Exercise objective: Below are entries; tally how many lines hold the string "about" and answer with only that figure.

--- Material provided Enclosed Below ---

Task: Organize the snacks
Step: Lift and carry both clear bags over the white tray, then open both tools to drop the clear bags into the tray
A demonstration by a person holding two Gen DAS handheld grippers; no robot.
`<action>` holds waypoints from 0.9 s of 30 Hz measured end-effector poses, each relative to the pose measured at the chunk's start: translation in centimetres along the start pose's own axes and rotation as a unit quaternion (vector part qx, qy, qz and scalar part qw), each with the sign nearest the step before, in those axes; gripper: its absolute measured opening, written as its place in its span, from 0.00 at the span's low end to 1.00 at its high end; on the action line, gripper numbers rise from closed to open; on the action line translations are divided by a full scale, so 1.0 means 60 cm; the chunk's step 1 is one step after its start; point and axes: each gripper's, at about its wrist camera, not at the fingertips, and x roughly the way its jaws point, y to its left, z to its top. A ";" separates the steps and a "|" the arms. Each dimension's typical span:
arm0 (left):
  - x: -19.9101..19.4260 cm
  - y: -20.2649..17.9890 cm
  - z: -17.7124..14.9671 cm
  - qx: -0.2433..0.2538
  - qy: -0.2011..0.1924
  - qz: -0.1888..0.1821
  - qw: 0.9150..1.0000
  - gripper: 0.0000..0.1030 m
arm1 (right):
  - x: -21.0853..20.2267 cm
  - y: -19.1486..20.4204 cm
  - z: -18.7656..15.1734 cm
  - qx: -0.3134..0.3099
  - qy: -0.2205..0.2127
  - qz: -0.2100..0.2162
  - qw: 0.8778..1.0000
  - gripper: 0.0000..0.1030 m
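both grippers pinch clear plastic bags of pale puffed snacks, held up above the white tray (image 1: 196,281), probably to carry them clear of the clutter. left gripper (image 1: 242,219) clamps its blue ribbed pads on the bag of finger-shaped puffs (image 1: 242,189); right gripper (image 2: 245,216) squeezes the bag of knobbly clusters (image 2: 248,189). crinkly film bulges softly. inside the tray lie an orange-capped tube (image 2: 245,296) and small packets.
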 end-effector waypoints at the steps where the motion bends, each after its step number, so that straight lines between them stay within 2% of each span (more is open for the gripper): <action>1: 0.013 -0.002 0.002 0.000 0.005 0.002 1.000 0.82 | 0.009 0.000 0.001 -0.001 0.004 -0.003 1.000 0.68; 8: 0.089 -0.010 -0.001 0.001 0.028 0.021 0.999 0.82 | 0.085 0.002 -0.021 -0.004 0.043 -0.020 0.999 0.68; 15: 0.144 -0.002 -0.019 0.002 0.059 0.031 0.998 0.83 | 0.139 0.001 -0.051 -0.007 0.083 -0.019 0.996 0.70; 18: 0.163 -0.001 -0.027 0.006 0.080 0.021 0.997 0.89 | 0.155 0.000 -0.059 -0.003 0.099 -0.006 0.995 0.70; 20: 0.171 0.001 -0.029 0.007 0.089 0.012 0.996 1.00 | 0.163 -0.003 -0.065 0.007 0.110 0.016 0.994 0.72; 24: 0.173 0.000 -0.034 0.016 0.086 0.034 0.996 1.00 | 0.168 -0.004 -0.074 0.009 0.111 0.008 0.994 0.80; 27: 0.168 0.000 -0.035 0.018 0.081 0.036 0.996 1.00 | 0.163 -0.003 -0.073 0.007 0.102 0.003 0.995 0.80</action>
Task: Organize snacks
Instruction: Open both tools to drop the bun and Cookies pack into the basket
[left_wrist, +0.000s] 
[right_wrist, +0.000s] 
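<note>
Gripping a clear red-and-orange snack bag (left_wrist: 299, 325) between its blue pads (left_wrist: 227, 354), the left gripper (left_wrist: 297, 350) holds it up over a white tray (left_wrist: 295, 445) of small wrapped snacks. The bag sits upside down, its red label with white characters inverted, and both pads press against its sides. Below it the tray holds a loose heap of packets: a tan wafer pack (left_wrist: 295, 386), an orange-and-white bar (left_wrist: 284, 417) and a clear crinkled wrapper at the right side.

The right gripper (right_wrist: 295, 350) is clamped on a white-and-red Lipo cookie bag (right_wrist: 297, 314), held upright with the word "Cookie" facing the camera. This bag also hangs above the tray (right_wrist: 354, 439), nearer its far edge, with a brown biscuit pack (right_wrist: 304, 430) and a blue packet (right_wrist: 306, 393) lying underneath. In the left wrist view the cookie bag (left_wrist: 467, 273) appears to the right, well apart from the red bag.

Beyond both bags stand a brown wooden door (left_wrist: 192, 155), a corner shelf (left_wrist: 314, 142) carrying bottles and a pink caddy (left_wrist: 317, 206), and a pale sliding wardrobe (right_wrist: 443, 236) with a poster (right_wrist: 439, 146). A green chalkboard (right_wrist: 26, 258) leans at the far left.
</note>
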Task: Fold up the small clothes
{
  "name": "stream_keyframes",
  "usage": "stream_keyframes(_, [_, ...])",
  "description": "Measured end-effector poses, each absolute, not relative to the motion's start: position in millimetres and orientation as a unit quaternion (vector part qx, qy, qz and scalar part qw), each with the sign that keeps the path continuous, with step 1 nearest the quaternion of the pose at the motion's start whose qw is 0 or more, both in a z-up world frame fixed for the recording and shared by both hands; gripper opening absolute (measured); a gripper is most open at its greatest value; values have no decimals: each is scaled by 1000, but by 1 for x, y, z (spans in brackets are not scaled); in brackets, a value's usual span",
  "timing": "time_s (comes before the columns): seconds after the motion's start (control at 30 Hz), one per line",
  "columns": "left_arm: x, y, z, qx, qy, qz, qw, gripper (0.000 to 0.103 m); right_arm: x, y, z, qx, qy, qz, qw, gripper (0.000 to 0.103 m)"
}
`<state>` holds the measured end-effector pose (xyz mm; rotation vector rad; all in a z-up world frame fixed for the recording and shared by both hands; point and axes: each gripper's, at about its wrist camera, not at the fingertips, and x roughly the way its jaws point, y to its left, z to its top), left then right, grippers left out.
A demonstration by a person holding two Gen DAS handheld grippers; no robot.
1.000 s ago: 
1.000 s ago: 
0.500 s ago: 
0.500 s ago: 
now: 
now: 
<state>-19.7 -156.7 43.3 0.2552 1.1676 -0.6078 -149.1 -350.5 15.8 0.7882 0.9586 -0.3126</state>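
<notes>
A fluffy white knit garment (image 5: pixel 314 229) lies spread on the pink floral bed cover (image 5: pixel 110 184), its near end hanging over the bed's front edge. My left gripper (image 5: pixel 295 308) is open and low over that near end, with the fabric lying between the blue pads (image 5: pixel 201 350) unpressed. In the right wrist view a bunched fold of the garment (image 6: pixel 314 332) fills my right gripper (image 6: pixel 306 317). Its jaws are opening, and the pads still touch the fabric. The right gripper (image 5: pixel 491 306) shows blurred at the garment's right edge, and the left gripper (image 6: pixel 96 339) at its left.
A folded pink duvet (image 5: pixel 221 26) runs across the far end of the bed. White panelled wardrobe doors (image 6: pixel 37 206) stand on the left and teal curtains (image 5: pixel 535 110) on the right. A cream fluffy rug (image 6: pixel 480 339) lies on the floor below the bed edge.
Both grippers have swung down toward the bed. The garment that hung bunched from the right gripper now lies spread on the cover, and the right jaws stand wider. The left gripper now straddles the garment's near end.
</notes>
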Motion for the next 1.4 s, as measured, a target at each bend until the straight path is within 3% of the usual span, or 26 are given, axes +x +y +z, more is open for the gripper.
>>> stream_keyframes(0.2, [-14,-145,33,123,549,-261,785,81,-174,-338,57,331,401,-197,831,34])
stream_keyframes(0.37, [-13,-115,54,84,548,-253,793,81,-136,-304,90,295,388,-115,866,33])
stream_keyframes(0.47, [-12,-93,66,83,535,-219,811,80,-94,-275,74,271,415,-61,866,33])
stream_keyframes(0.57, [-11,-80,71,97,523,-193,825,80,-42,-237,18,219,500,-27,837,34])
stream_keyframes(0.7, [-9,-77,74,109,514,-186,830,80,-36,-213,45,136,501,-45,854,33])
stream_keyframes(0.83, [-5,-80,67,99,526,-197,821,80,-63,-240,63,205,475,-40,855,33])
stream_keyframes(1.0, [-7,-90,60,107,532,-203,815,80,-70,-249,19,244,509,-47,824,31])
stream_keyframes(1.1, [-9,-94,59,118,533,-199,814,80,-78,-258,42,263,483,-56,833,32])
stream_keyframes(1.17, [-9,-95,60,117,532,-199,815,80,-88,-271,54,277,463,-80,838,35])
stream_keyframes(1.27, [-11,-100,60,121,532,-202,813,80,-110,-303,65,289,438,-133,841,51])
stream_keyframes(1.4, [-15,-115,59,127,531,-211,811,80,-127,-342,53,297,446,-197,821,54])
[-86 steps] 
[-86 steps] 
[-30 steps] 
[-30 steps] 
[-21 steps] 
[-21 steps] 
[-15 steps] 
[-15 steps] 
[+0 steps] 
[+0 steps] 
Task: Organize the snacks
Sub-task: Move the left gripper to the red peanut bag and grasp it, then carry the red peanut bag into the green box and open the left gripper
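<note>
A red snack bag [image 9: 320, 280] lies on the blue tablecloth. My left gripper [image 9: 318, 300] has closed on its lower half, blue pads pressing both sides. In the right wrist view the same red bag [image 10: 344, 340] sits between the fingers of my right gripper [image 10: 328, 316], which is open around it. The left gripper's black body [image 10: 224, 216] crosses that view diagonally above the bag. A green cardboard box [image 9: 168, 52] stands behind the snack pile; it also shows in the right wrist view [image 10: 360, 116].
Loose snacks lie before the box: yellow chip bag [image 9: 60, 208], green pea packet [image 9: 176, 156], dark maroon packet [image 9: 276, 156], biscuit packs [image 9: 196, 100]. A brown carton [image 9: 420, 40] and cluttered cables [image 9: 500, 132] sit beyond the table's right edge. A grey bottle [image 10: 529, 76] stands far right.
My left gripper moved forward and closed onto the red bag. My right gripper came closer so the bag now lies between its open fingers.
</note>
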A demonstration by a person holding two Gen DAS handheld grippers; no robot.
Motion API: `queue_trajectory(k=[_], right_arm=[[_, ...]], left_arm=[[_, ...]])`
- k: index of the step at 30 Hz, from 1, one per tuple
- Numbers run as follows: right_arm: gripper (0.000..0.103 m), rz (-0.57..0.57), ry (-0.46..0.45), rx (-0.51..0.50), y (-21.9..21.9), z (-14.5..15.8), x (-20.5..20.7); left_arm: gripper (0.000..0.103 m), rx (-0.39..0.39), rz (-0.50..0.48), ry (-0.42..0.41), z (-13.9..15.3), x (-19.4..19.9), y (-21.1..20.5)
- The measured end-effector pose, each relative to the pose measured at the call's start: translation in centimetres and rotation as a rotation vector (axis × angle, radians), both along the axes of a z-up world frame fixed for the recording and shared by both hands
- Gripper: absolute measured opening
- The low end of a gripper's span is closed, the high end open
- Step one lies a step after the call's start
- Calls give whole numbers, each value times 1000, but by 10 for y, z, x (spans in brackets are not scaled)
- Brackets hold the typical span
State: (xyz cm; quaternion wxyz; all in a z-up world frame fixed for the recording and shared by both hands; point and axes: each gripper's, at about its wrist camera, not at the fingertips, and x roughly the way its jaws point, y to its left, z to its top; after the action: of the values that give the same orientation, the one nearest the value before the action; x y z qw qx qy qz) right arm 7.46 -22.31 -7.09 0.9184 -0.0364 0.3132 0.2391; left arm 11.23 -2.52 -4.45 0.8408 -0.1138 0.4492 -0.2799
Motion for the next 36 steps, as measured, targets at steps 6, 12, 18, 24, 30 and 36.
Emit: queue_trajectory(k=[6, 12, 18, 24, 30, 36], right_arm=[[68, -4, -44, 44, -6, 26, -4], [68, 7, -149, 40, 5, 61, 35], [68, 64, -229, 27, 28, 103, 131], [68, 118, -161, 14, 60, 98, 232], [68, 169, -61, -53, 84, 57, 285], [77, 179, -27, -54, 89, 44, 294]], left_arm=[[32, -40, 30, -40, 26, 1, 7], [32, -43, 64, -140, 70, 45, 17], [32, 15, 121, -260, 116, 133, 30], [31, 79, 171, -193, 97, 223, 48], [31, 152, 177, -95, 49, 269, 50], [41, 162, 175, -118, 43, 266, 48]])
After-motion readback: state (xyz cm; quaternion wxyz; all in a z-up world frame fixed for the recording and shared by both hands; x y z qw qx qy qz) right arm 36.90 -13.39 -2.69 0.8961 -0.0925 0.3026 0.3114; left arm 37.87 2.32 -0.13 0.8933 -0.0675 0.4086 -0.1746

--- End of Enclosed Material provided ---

Response to this task: 3